Als der Supervisor – in Wahrheit ein Droide – Jods Lügengebäude durchschaut, zerstört Jod ihn mit dem Lichtschwert und legt die gesamte Energieversorgung lahm. Im Herzen von At Attin kommt es zur Konfrontation. Wim, der die ganze Serie über gezögert hat, findet endlich seinen Mut und stellt sich Jod offen entgegen: Er sei kein echter Jedi – und die „richtigen Guten“ seien längst unterwegs.
Daraufhin offenbart Jod seine Vergangenheit: Als Kind sei ihm eine Jedi begegnet, die ihm Hoffnung schenkte und ihn ausbilden wollte. Doch sie wurde gejagt und vor seinen Augen getötet – eine Erfahrung, die seinen weiteren Weg zum skrupellosen Freibeuter geprägt hat.
Um ihre Heimat zu retten, müssen die Kinder alles riskieren, was sie kennen: Sie zerstören die Barriere, die At Attin über Generationen vor der Galaxis verborgen hat. Als der Schutzschild erlischt, blicken die Bewohner zum ersten Mal in einen echten Sternenhimmel – und erkennen, dass sie nicht allein sind. KB hat mit Hilfe von Kh’ymm und dem Droiden SM-33 dafür gesorgt, dass X-Flügler der Neuen Republik bereitstehen.
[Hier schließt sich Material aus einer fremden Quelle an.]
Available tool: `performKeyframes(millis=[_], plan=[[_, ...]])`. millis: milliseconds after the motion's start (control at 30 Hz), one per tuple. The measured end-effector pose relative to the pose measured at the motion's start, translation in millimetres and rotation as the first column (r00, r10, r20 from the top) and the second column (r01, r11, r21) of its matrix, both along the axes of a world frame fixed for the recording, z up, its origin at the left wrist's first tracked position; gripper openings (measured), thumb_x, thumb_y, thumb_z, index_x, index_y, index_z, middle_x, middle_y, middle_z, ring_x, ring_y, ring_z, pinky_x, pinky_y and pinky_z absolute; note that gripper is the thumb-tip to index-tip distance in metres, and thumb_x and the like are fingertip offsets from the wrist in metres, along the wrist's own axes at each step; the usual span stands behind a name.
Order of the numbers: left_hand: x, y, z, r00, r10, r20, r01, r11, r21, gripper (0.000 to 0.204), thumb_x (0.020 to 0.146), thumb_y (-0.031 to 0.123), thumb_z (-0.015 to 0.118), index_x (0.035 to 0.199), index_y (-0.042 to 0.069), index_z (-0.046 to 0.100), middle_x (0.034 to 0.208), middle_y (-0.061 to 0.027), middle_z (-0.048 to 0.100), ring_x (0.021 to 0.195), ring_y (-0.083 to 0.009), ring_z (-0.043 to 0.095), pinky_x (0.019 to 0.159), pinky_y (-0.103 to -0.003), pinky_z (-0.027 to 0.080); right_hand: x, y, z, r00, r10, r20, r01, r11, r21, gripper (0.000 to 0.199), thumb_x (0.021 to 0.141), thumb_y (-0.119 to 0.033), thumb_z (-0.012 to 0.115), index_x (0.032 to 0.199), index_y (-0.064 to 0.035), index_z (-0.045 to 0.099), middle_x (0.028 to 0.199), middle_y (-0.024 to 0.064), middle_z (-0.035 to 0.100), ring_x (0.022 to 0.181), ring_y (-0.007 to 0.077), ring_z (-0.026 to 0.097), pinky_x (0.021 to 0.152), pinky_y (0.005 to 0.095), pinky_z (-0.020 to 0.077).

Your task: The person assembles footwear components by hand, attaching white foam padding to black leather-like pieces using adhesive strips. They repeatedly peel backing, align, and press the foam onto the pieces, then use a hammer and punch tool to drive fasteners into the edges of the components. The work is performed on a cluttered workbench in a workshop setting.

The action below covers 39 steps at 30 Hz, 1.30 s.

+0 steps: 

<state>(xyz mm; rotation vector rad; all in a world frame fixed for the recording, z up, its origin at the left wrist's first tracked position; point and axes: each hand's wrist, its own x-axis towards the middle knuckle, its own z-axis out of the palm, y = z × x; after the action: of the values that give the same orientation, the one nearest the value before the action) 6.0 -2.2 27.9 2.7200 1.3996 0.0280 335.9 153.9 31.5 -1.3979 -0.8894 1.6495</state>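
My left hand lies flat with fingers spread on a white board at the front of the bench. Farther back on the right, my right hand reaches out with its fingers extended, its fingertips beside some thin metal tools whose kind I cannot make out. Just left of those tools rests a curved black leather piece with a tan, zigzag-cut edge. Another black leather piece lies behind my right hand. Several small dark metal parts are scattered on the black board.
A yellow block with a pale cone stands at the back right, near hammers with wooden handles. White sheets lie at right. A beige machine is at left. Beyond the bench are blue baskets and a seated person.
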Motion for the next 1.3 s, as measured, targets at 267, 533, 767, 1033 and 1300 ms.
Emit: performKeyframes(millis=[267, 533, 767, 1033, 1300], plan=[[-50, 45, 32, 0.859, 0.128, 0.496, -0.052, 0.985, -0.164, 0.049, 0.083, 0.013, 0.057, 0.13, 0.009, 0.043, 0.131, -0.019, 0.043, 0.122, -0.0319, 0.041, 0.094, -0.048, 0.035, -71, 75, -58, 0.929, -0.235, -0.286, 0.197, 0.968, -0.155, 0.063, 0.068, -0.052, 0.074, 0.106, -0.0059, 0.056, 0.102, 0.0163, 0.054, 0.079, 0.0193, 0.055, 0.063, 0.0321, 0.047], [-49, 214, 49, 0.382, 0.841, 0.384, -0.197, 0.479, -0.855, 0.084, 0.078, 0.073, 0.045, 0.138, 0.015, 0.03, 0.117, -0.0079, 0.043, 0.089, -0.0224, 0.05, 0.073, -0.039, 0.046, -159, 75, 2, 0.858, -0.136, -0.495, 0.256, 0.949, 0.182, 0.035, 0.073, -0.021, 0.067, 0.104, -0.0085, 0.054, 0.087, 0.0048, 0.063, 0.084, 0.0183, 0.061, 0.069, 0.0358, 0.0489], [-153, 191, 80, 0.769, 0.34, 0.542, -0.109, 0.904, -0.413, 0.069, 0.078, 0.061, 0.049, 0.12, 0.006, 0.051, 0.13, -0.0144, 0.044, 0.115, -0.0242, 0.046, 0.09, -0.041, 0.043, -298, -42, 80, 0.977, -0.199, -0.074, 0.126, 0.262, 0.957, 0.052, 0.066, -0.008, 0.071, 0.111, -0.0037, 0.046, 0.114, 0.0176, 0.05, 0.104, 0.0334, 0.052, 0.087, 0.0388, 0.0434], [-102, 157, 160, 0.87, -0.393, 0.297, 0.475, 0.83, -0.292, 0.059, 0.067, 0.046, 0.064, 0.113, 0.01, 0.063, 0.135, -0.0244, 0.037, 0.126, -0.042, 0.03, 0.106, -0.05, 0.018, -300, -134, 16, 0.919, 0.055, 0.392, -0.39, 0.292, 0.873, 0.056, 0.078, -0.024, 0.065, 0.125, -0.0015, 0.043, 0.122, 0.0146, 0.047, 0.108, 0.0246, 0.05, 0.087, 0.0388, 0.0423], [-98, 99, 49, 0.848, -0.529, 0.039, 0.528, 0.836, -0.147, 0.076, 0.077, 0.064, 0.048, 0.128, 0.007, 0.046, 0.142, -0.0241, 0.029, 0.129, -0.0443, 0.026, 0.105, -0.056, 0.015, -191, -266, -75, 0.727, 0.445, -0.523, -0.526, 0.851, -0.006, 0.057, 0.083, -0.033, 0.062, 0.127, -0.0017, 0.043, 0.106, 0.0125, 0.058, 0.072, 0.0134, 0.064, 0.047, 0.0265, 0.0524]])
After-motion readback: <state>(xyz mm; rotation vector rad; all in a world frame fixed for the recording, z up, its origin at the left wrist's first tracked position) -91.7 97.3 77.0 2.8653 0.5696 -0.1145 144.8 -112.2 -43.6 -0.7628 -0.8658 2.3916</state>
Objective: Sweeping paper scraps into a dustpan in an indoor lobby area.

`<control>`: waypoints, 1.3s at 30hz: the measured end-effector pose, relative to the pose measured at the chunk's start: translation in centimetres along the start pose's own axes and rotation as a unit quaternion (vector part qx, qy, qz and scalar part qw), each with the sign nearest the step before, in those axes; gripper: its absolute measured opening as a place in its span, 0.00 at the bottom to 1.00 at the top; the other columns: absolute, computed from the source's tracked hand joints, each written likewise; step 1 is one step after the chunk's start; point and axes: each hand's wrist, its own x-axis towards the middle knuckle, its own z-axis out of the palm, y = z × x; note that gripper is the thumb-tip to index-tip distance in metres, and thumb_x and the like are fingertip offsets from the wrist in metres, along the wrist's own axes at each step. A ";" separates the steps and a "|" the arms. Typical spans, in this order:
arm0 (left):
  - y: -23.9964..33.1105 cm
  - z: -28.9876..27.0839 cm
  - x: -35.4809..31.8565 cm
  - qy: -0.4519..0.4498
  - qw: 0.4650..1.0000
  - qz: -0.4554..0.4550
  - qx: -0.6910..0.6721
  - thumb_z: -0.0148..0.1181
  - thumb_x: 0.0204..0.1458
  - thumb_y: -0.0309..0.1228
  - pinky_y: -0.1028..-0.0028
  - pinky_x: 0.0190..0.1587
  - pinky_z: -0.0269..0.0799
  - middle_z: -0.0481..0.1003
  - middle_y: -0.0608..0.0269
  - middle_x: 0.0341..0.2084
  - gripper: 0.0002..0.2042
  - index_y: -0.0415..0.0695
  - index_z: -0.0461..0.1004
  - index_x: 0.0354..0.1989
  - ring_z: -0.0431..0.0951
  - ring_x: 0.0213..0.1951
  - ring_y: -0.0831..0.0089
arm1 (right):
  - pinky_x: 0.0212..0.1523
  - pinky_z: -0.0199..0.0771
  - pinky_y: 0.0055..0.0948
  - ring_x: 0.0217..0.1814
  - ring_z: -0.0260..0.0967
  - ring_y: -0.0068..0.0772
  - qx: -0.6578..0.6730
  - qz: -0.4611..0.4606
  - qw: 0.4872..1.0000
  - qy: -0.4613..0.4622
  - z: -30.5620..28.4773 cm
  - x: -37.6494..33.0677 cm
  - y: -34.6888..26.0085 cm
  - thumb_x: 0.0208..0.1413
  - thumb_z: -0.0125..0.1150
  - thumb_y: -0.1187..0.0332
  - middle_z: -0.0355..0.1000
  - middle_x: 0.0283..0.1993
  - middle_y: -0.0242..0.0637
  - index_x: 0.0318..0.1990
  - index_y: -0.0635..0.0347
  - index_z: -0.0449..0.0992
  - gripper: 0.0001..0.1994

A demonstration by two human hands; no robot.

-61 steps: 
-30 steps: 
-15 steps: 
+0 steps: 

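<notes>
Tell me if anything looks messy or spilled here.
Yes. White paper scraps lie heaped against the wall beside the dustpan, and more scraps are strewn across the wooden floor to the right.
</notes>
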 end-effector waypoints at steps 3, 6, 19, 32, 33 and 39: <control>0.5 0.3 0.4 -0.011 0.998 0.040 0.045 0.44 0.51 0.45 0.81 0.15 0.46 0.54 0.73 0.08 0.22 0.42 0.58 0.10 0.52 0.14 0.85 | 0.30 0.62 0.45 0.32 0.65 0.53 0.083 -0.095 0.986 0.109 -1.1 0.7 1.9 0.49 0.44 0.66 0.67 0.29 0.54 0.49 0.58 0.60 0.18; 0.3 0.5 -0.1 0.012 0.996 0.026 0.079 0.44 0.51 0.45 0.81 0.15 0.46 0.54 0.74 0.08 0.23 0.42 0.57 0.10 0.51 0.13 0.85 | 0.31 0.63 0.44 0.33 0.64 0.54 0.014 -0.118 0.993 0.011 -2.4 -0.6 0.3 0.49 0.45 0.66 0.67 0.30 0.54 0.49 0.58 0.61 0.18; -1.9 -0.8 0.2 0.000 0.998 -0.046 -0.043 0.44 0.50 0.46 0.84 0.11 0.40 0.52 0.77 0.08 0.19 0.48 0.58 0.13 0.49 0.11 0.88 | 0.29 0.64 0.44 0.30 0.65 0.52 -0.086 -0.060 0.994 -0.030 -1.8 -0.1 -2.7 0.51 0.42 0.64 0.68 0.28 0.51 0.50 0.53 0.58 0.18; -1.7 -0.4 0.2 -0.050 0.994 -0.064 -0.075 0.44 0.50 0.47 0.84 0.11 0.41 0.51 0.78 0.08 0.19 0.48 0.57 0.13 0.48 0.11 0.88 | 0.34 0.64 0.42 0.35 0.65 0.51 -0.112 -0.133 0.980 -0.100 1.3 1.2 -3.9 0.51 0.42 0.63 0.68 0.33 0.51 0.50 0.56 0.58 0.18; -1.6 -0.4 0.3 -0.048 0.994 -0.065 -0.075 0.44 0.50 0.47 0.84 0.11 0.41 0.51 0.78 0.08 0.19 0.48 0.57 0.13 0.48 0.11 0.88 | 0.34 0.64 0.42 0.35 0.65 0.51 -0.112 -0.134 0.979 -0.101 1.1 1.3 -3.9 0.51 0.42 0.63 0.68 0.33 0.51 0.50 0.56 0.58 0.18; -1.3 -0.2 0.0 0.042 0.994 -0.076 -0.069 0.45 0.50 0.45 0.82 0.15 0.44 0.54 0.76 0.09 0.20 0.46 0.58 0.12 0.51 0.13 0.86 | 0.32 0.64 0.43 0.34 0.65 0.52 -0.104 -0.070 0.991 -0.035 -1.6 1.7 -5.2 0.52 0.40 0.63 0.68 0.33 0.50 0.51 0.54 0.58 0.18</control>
Kaum fällt die Barriere, gehen sie auf den Planeten nieder und schlagen die Piraten in die Flucht.
Die Folge endet mit Wim, der durch eine Öffnung in der Decke staunend nach oben blickt: auf die X-Flügler, eine anrückende Korvette der Neuen Republik und ein endloses Meer aus Sternen.